The philosophy of Enlightenment science was forged to the presumption that the world was changing rapidly, and with the “right” kind of tinkering it could become a better place (Comte, 1896; Durkheim, 1964; Hobbes, 1969; Locke, 1947; Machiavelli, 1999; Marx and Engels, 1998; Rousseau, 1967). Postmodernists have performed the valuable service of pointing out that such tinkering has been managed by neither an exact, nor a very fair world of science. Since science has perpetrated and justified a lot of regrettable tinkering in the modern era, its task now, at the very least, should be to ensure that its worst offenses are not repeated. But how can that be accomplished?
Up till now, the crucial flaw in the postmodern strategy has been its unequivocal rejection of universal truth; a strategy that is roughly akin to combating foes by lopping off one’s own head. If postmodernists want to impugn the claims of Enlightenment science, then they must assert a more primary definition of truth. That is, without offering a more convincing definition of “postmodern truth,” then we must accept the modernist definition—if for no other reason than because modernist scientists believe in it. Thus, it is only by asserting an alternate definition of truth that postmodernists will be able to un do modernist science.
I have argued elsewhere (McGettigan 1998, 1999) that truth does exist and it can be produced by anyone—not just scientists. In spite of all the ideology that has been broadcast in the modern world, it remains within the capacity of individuals to “redefine reality.” In the process of redefining reality, people transform their understanding of anomalous phenomena by refuting dogma, e.g., Galileo’s rejection of the earth-centered theory of the universe, or Darwin’s assertion of natural selection as the motor of evolutionary history. When individuals redefine reality they do not suddenly arrive at an ideal world wherein Truth reigns supreme (Habermas 1970, 1972, 1981, 1993), but instead they realize a “moment of truth,” i.e., the time frame in which they are transported from an ideologically proscribed view of the universe to a more inventive version of reality. Truth, according to this definition, may be produced by individuals who actively overcome the influences of social power that limit the boundaries of understanding.
Thus, if postmodernists are interested in criticizing science for the purposes of building a “better world,” then they will need to adopt a clearly defined standard of truth.
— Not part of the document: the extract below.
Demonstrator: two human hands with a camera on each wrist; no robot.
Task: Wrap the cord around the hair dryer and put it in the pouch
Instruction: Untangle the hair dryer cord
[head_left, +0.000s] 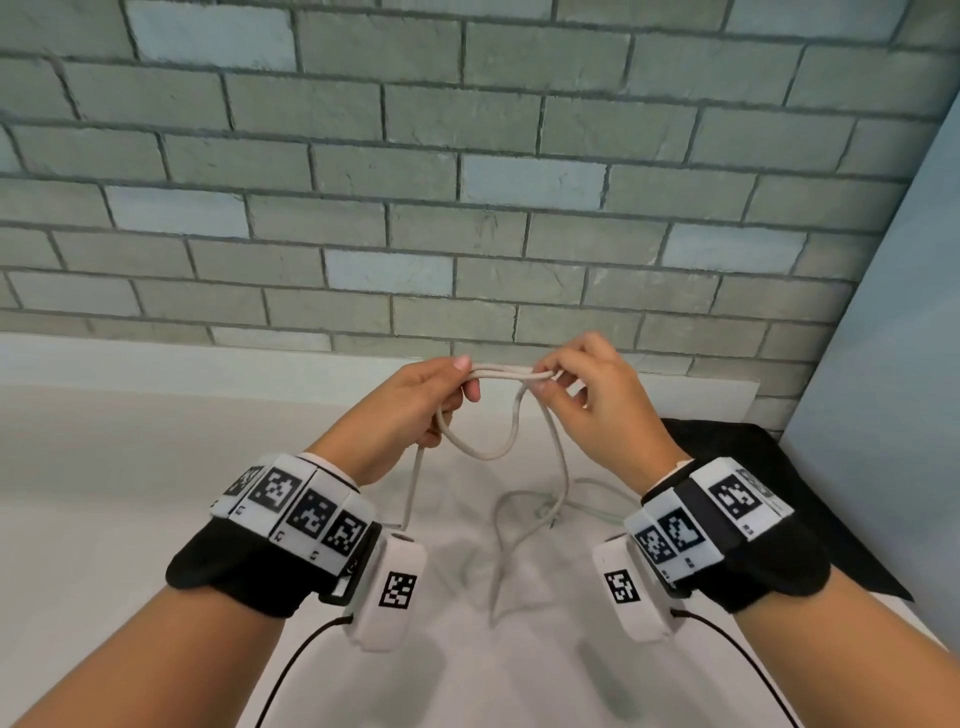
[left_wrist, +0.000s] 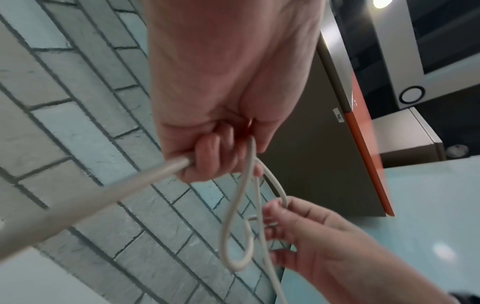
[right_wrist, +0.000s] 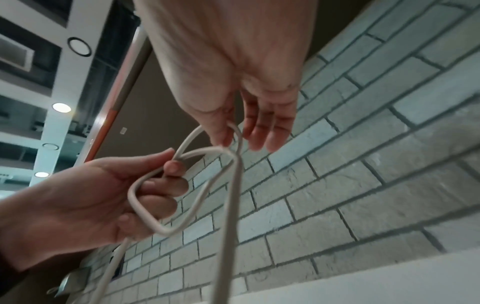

An “emergent” view of truth (McGettigan, 1998, 1999) maintains that it is essential for truth to be generated at the level of the individual. Consequently, not only is this notion of truth compatible with an epistemology that respects a multiplicity of voices, but it can also serve as a basis upon which to critique and move beyond the limitations of modernist science.
As long as postmodernists remain committed to an anti-truth orientation to science, they will be unable to overcome the inherent limitations of their epistemology. This does not mean, however, that science will be hindered in its progress. No doubt, modern science will continue to precipitate social change with admirable efficacy. Therefore, if postmodernists want to counteract such change, then they will need to develop a sound scientific strategy—which, as we learned from modernist scholars a long time ago, can only be accomplished by seeking the truth.